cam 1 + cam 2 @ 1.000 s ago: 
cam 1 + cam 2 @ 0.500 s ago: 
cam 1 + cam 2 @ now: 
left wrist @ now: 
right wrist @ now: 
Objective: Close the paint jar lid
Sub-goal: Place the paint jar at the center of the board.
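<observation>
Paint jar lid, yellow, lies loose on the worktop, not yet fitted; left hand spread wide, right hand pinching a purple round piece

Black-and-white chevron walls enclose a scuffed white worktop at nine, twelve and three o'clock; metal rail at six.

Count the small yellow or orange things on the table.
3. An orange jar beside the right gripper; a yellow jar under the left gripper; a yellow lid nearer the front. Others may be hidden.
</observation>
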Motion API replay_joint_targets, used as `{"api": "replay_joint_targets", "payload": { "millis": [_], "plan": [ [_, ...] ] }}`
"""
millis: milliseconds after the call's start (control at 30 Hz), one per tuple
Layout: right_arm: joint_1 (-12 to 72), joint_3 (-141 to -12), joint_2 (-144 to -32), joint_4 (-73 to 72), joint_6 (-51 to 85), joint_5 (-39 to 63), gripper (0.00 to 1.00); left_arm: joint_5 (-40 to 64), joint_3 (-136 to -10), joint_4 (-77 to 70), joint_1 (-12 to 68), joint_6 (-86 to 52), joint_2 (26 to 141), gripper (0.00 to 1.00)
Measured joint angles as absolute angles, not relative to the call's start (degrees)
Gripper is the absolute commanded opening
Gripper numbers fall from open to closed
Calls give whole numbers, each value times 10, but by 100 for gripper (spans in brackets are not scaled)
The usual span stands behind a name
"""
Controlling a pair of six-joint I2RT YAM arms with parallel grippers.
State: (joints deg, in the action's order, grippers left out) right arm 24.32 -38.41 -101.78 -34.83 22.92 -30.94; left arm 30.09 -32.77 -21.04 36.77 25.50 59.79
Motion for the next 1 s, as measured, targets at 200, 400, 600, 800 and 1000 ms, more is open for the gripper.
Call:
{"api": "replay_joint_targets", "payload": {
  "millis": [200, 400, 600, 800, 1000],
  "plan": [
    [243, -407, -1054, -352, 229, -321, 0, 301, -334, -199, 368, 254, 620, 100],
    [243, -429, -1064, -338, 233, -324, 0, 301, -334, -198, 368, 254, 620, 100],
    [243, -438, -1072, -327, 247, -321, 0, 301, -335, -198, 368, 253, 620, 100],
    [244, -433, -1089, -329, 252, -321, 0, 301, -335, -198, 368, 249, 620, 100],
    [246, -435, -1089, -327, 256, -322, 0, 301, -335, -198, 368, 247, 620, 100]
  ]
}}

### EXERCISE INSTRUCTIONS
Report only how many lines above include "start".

### RESULT BELOW
2